We can learn all these things if progressives are prepared to learn from one another, rather than try to batter each other to death over minor differences. Is that likely? No. Why change the habit of a lifetime? But we can at least hold out some hope. It’s a good week for it.
Odds and sods
This week’s i newspaper column was on Rachel Reeves’ newfound honesty about tax and the urgent need for widescale reform of the system.
This week’s episode of Origin Story was part one of our epic history of the Labour party, from Keir Hardie to Keir Starmer. An endless tragicomic cycle in which right and left try to murder each other, succeed, fall apart, are murdered in turn, and then begin anew. 125 years of history made as breezy and effortless as possible, complete with pitch-dark humour and an abiding sense of the pointlessness of it all. What else could you ask for?
I’ll be doing two events next week. The first is at the Festival of Higher Education, where I’ll be discussing universities as a cauldron of liberalism. This is why the populist right despises higher education. It’s why even Labour doesn’t dare to defend it anymore. Because these institutions equip people to assess information critically, think for themselves, and question authority. No wonder they’re so hated.
The festival is extremely diverse, addressing every aspect of higher education, from policy to funding, values to practicalities, domestic to international. Skills minister Jacqui Smith will be there as will the chair of the Office for Students. If you’re involved in higher education in any way at all, it’s basically the place to be. Tickets are available here.
The other is Origin Story Live, where we dig into the weird, weird world of left and right. In part one of the show we’ll ask why conservatives are losing their minds by exploring some of the weird right-wing thinkers who have influenced the likes of Kemi Badenoch and JD Vance. And in part two,we’ll continue season eight’s story of socialism by looking at rising stars like Mamdani and Polanski. We’ll also rip into some of the misunderstood buzzphrases that are making our political discourse stupider by the day.
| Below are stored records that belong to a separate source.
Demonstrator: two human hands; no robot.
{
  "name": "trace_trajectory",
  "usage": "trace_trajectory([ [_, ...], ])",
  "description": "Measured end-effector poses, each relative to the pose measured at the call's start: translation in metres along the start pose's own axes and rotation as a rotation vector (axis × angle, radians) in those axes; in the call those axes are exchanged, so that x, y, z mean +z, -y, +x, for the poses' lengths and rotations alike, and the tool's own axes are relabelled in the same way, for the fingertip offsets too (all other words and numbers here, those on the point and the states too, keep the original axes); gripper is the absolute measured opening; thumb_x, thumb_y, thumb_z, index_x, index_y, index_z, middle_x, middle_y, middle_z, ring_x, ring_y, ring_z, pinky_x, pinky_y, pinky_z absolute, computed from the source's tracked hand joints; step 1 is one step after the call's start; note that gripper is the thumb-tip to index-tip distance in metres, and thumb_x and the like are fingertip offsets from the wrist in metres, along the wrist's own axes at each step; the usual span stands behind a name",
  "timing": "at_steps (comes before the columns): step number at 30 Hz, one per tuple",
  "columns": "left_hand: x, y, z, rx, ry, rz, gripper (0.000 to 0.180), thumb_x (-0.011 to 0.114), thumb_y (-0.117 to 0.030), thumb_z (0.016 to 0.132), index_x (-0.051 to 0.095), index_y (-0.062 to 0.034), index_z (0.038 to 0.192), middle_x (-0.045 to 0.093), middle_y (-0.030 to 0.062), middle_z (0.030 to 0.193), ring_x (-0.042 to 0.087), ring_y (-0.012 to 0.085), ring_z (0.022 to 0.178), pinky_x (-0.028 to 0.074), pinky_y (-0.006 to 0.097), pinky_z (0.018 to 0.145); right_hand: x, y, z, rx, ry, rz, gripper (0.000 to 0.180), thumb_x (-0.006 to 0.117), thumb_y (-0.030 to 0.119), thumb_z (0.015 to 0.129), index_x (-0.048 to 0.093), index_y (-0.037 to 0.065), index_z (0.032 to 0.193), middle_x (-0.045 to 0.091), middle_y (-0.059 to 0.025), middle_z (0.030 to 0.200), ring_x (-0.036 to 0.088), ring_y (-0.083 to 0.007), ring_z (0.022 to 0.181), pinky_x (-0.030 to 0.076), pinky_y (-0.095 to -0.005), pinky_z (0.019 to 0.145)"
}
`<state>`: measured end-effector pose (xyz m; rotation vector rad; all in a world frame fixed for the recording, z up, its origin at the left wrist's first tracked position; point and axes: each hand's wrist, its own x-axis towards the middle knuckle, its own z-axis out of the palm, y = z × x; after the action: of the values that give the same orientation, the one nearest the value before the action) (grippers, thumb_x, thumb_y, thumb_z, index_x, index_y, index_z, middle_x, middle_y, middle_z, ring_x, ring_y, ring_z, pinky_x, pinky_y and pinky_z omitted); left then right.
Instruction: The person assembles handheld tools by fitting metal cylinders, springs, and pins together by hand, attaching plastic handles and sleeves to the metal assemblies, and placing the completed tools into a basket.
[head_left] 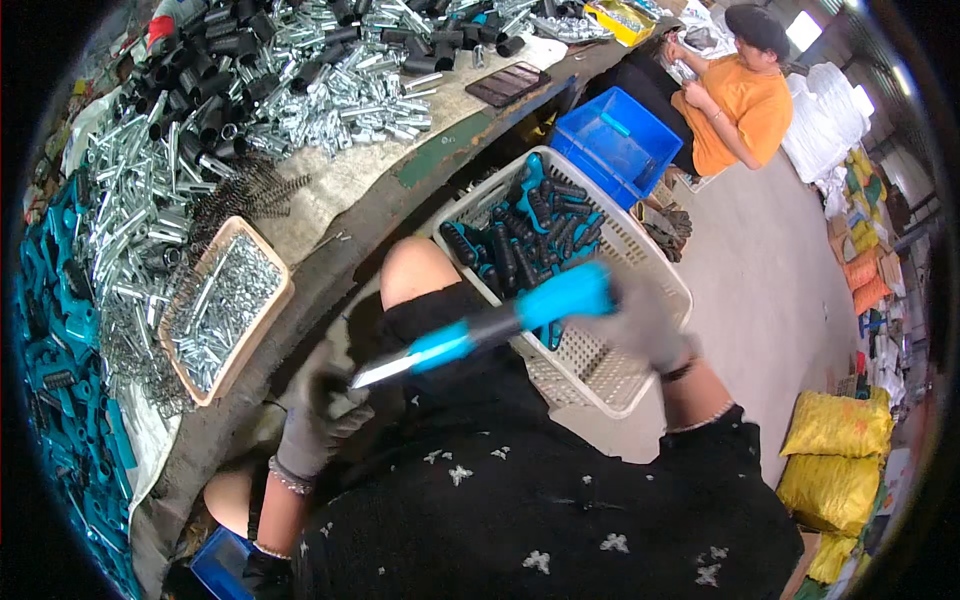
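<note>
A long blue-and-black tool handle (490, 325) with a bright metal end slants across my lap, smeared by motion. My right hand (640, 320), in a grey glove and blurred, is closed round its thick blue end. The metal end points down to the left, close to my left hand (322, 415). That gloved hand has its thumb and fingers curled but apart; whether the metal touches it I cannot make out. Beyond the tool, a cream plastic basket (640, 265) holds several black-and-blue handles (515, 240).
The workbench (345, 195) to the left bears heaps of metal tubes (340, 110), black sleeves (215, 95), springs (245, 195), blue housings (75, 330), a phone (508, 84) and a tray of small parts (270, 310). A blue crate (640, 150) stands near a seated person (740, 100). Yellow sacks (835, 450) lie right.
</note>
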<state>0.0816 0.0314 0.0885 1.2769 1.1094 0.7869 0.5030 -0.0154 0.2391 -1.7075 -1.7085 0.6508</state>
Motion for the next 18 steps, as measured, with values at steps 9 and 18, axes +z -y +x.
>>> trace_trajectory([
  [9, -0.008, 0.018, -0.06, -0.049, 0.125, 0.843, 0.079, 0.08, -0.027, 0.078, 0.041, -0.0017, 0.142, 0.042, 0.0325, 0.142, 0.041, 0.0493, 0.133, 0.036, 0.048, 0.112, -0.104, -0.071, 0.117, 0.232, -0.22, -0.709, 0.056, 0.072, 0.04, 0.084, 0.061, 0.001, 0.123, 0.068, -0.0217, 0.112, 0.067, -0.0361, 0.102, 0.052, -0.0412, 0.086],
  [18, -0.033, 0.027, -0.07, -0.047, 0.008, 0.966, 0.06, 0.076, -0.024, 0.078, 0.055, -0.0032, 0.13, 0.052, 0.0249, 0.133, 0.049, 0.0477, 0.121, 0.043, 0.051, 0.103, -0.071, -0.131, 0.254, 0.313, -0.103, -0.795, 0.062, 0.067, 0.054, 0.084, 0.063, 0.007, 0.124, 0.066, -0.0183, 0.124, 0.062, -0.0347, 0.116, 0.049, -0.0448, 0.097],
])
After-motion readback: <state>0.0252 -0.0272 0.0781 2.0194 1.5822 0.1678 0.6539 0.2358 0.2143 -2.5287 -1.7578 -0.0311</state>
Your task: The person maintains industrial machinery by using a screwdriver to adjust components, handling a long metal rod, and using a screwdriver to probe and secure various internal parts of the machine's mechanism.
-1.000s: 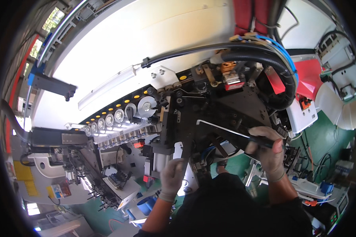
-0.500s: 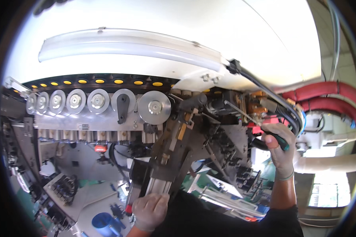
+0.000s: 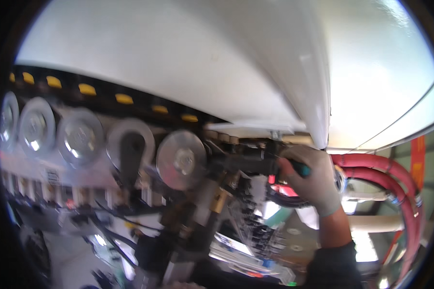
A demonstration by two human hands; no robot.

Culture pick this week is the new series of The New Gods by writer Ram V and artist Evan Cagle. I am a bit obsessed with Jack Kirby’s Fourth World saga. It’s my happy place. A lot of this is simply down to the names. How the fuck do you argue with names like the Anti-Life Equation, Big Barda or Granny Goodness? You can’t. How do you argue with their design? You may not.
The New Gods is essentially an anti-fascist parable in the form of a cosmic epic. Kirby was a veteran of the Second World War, but he was writing during the 60s, in defence of hippies and young radicals. He wasn’t one of them, but he knew who his allies were.
This latest iteration of the story has all the poetry and grandeur you could ask for, with masterful storytelling from V and scenes of impossible beauty from Cagle. The only flaw is that the ending is very, very abrupt. But then: what a small price to pay. One of my favourite bits of the comics universe is back and on form. I’m feeling properly lucky about it.
Right, that’s you’re lot - fuck off. Have a lovely weekend.